Fear of Autism at 3400 Feet

Fear of Autism at 3400 Feet

 

I am a mother of two children with autism. I was saddened to read about Juliette Beegle , a 15-year-old daughter, who has autism and her family being kicked off a United Airlines flight. As per her mother’s facebook post,

this was done despite the fact that none of the passengers around her felt threatened by her presence.

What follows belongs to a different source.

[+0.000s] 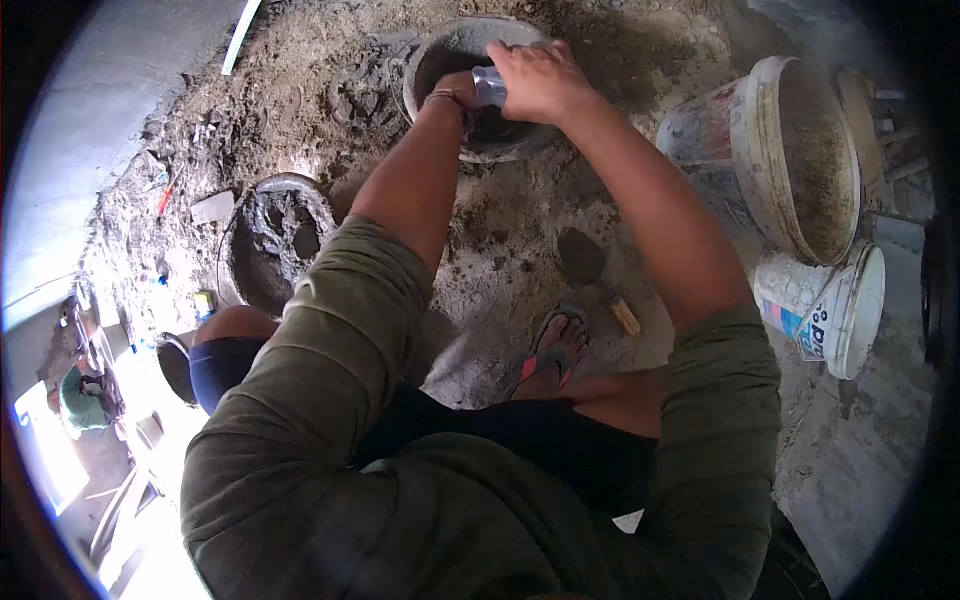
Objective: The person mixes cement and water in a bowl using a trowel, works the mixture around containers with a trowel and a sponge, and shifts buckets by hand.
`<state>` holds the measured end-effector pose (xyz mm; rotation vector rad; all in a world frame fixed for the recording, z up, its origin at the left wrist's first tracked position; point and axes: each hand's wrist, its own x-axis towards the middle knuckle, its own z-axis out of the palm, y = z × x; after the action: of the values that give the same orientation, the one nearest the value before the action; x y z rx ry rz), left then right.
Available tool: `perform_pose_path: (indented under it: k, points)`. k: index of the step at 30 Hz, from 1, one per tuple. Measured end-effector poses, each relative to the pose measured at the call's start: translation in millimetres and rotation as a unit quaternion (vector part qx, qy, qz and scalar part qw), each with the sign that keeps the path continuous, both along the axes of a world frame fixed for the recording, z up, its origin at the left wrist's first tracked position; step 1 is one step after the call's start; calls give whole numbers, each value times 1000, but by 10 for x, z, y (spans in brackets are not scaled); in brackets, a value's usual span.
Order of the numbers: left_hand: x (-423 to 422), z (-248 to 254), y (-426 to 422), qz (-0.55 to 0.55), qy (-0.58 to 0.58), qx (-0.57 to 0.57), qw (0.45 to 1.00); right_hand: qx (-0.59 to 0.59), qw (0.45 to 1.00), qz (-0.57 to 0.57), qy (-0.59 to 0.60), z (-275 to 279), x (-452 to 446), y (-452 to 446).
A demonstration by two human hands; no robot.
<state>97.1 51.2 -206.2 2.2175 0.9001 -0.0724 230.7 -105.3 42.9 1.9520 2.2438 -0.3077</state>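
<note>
My right hand (543, 82) is wrapped round a clear plastic container (490, 87), perhaps a bottle or cup, over a mud-caked round tub (490, 153). Beside the container's left end is my left hand (457, 90), with a band at the wrist. Its fingers are mostly hidden, so their grip does not show. Grey, wet-looking residue coats the inside of the tub, but its bottom is largely covered by my hands.
A second round tub (228, 262) holds wet grey mix, with a flat pale piece (212, 208) beside it. At right lie a large dirty bucket (745, 150) and a smaller white bucket (815, 310). Another person (85, 400) is at far left.
</note>
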Motion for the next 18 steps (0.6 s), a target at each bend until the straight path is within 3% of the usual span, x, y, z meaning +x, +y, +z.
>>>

I have seen one report of one passenger who states that Juliette was “howling” and she then goes on to imagine a number of scenarios that Juliette could possibly have done later. What saddens me even more about this story are the comments that people have posted. Donna Beegle (Juliette’s mother) has been called entitled, unprepared, irresponsible, greedy and generally been judged harshly by complete strangers.

 

This summer we will be travelling from Canada through Europe to Southern Africa, a journey that will take three flights and almost thirty hours to complete. I am terrified that my family might be abandoned at a random airport because someone feels “uncomfortable” flying in our presence.

 

Like many parents of children with special needs, I have left no stone unturned in my preparation for our upcoming trip. Last Spring and again this Spring, our family participated in the airport-familiarization program offered for children with autism, known in Montreal as Enfants en Première or Wings for autism at other airports. In the program, children and their families get to experience checking into a flight, clearing security and boarding a plane. I packed our carry-on baggage 12 weeks before our departure date in order to make sure I didn’t forget anything my children might need in-flight. I have bought acupressure bracelets to reduce nausea, called the airline to advise them that my children have autism, amongst several other things.

 

Despite all of my preparation, it is still possible that something might come up during one of our flights that I did not anticipate. I fully understand that my children are no one’s responsibility but mine both on land and in-flight, as always. I have no feeling of entitlement just because my children have autism. Should we need help during our flights, I would hope that the crew and our fellow passengers would show some compassion and a little accommodation, not because we feel entitled to it because of autism, but because it is a very human thing to do. I am not willing to keep my children away from the public; they are not prisoners who should be locked up. They are just children who like many, eat, play, go to school and travel. They just happen to have been born with autism, they did not choose it. Once in a while they can use a little human compassion, just like all of us.
I look forward to travelling in an environment where the flight staff has some compassion, maybe even a little knowledge about autism and where children with special needs will never have to  face such humiliating treatment while travelling.